Whatever you do, don't throw me in the briar patch by nominating Hillary!
Their actions are speaking louder than words ever could: we want Hillary.
Sky Masterson
(5,240 posts)vote Hillary after this primary with all of the bullshit they've witnessed. I don't see it.
This is asinine and is contradicted by every poll that says Bernie runs better against the Republicans than Hillary does.
This article belongs on the bottom of a birdcage.

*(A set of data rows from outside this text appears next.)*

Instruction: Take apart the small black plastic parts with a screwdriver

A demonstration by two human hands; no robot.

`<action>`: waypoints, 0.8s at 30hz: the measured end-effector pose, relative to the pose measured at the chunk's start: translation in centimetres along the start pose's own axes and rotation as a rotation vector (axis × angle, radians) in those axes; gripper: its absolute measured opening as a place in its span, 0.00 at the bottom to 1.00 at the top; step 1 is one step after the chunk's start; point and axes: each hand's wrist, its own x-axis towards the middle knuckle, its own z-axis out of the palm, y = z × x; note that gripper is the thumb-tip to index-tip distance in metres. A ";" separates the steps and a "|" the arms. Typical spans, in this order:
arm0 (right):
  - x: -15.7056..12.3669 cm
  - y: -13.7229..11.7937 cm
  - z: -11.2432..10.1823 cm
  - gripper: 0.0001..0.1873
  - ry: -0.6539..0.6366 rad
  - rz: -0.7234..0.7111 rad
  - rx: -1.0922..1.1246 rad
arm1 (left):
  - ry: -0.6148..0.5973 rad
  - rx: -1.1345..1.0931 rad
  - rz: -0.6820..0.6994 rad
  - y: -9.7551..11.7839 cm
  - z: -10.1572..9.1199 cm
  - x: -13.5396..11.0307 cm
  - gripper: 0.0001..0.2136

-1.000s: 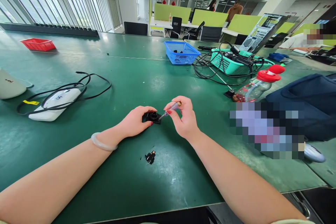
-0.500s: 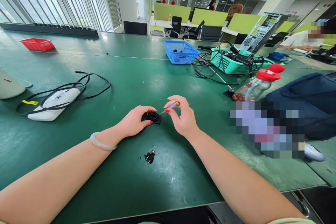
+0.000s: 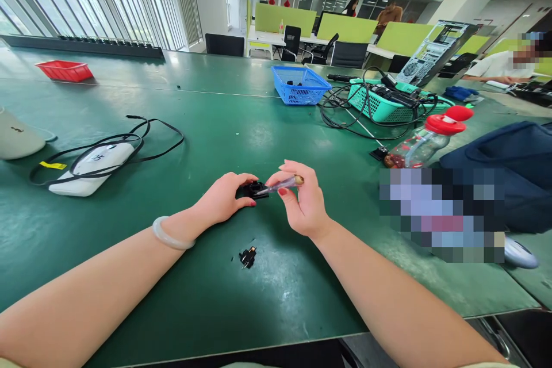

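Screwdriver (image 3: pixel 285 184) tipped flatter, black part (image 3: pixel 250 190) in left hand (image 3: pixel 222 198)

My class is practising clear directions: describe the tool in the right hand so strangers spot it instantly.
On the green table, find the right hand, right of centre. It holds the slim tool, tip toward a black part. Unlike that neighbour, it looks pale and translucent.
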 end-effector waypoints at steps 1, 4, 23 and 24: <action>0.0 0.0 0.1 0.18 -0.037 -0.034 -0.014 | 0.001 0.008 -0.003 0.0 0.0 0.0 0.20; 0.1 0.1 0.4 0.23 -0.124 -0.079 -0.025 | 0.009 0.032 -0.011 0.1 0.1 0.0 0.20; 0.3 0.1 0.2 0.19 -0.079 0.036 -0.078 | 0.021 0.030 0.053 0.3 0.0 -0.3 0.17; 0.4 0.2 0.2 0.18 -0.102 0.078 -0.070 | 0.022 0.029 0.057 0.3 0.0 -0.3 0.17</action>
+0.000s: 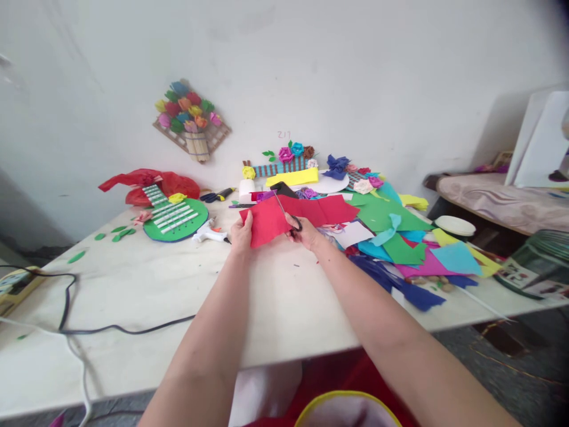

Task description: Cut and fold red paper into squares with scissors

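Note:
A sheet of red crepe paper (270,222) is pinched at its left edge by my left hand (242,232), thumb on top. My right hand (303,231) grips a pair of scissors (295,224) by dark handles, and the blades lie across the red paper, pointing away from me. To the right of the blades, more of the red paper stretches over the table's clutter. Just left of my left hand lies a white glue gun (210,233).
Scraps of coloured paper (371,213) crowd the right of the table (146,296). On the left are a green guitar-like craft piece (178,219), pliers (217,194) and a black cable (128,329). A glass jar (540,264) stands at the right edge.

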`<state>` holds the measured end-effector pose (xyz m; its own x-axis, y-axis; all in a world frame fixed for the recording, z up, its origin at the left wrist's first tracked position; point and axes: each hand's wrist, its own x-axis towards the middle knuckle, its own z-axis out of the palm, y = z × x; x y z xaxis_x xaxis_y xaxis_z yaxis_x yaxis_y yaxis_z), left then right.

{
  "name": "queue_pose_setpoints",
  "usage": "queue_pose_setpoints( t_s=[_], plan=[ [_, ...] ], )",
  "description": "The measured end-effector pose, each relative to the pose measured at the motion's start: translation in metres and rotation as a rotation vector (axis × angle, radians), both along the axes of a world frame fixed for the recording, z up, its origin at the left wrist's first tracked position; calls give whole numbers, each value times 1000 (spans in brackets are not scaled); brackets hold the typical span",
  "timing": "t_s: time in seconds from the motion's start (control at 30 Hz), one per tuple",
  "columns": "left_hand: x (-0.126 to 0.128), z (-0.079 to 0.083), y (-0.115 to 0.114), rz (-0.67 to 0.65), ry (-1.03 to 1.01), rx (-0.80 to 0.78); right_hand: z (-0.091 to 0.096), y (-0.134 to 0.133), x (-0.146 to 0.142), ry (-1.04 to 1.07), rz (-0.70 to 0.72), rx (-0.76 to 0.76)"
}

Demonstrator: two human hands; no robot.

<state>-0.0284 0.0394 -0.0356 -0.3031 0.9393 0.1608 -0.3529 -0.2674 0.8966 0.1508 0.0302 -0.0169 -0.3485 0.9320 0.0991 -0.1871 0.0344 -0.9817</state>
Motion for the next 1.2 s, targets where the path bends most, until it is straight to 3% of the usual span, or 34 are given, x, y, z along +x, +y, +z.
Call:
queue_pose_setpoints(
  t_s=[0.6,0.8,0.97,1.2],
  plan=[
    [-3,-3,4,26,4,8,1,-1,-5,32,-57,-8],
    [-5,-3,4,16,-5,2,1,0,-2,37,-30,-30],
    [-2,1,-2,-38,-26,-32,-1,2,3,-5,67,55],
    [-1,1,-3,-82,-44,-12,1,0,3,-25,59,84]
  ],
)
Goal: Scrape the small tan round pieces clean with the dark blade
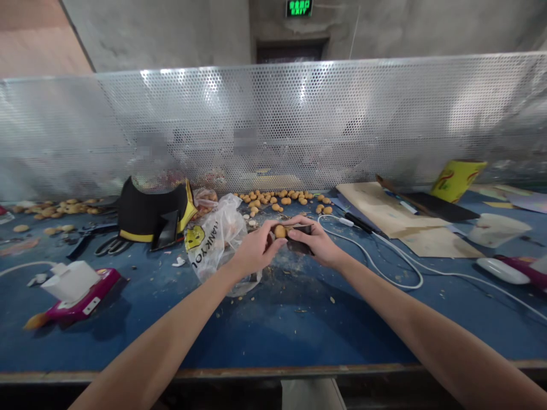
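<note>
Above the blue table, in the middle of the head view, my two hands meet around a small round tan-brown piece (280,231) that looks like a longan or a nut. My left hand (253,248) is closed on it from the left, with its thumb low and its fingers curled over. From the right, the thumb of my right hand (319,245) presses against the piece. A dark flat object (301,244) shows under the fingers of my right hand; its kind is unclear. A crumpled white plastic bag (224,228) with a yellow smiley lies just left of my hands.
Many tan-brown pieces (294,197) lie along the perforated metal screen (299,125). To the left are a black-and-yellow container (143,213), scissors (113,245) and a magenta pack (88,299). A white cable (421,279), cardboard (397,222) and a white cup (498,229) occupy the right.
</note>
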Available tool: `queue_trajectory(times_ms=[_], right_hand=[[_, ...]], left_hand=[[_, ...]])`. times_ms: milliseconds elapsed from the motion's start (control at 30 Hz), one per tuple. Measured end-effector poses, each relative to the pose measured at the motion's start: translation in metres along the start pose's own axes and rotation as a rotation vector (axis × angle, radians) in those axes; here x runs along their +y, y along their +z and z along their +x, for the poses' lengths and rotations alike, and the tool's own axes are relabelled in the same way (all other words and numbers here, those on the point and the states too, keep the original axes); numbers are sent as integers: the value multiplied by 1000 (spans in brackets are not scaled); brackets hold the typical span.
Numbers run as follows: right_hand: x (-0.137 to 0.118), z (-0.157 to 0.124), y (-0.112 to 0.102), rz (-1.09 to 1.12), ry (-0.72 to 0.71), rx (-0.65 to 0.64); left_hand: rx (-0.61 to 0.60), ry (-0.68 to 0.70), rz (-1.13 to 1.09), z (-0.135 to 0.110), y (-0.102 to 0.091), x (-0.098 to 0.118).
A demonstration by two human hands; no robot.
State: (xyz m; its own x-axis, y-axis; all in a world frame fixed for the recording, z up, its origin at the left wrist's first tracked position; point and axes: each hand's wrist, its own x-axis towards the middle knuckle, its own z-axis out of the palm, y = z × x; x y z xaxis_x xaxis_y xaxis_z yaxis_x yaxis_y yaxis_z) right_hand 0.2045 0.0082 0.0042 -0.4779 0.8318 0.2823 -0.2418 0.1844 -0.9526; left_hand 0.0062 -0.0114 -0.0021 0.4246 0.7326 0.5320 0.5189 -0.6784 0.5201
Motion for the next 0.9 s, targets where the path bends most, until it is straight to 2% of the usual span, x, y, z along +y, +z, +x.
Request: queue_trajectory(times_ms=[167, 300, 500, 700, 800, 900], right_hand=[[-1, -2, 2, 20, 32, -25], [-1, -4, 2, 10, 25, -36], [0, -3, 3, 0, 19, 15], [-3, 6, -2, 221, -21, 220], [-3, 11, -9, 307, -31, 282], [-3, 12, -12, 288, -13, 292]], left_hand=[[-6, 37, 112, 1, -3, -2], [-39, 7, -2, 2, -5, 4], [-62, -86, -435, 4, 0, 2], [22, -317, -1206, 9, -3, -7], [160, -359, -1369, 10, -8, -8], [236, -391, -1392, 11, -10, -11]])
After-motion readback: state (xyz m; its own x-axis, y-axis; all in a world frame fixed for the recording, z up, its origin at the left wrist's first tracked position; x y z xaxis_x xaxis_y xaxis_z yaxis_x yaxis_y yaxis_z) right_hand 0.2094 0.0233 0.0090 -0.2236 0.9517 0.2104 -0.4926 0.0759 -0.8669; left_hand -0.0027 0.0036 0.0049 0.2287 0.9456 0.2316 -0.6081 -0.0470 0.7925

You guys flock to polls saying Bernie is double digits behind Hillary in New York
and Ignore the ones that have said for months that She wins by far less or loses against the Republican in the General when Bernie wins in EVERY case.
Demsrule86
(68,586 posts)So they held their fire...but they would destroy him...Dukakis, McGovern take you pick...he will lost as the second coming of Stalin.
0rganism
(23,957 posts)regardless of the opinions offered, it's seldom obvious if they're telling the truth or trying some reverse psychology bullshit: "tell them candidate X is easier to beat so they post up candidate Y who is actually easier," or maybe not, we just don't know. i suspect they don't know either, but blabbing about it takes attention away from the shameful shit going down in their party's primary.
probably safer just to disregard their statements entirely rather than try to squeeze truth out of them.
frylock
(34,825 posts)beedle
(1,235 posts)... communist, Muslim, non-American, racist, blah, blah, blah .... Obama?
Kalidurga
(14,177 posts)I don't care what RepubliCONS "think", what they do is not relevant to my allegiance to my principles. I have seen enough of what continual war and the arms race has done to this country and all the other countries in the world. Enough is Enough.
Sky Masterson
(5,240 posts)"California Republicans are deeply concerned about immigration, which is Trumps signature issue, said Jack Pitney, a former GOP staffer who is now a professor of politics at Claremont McKenna College."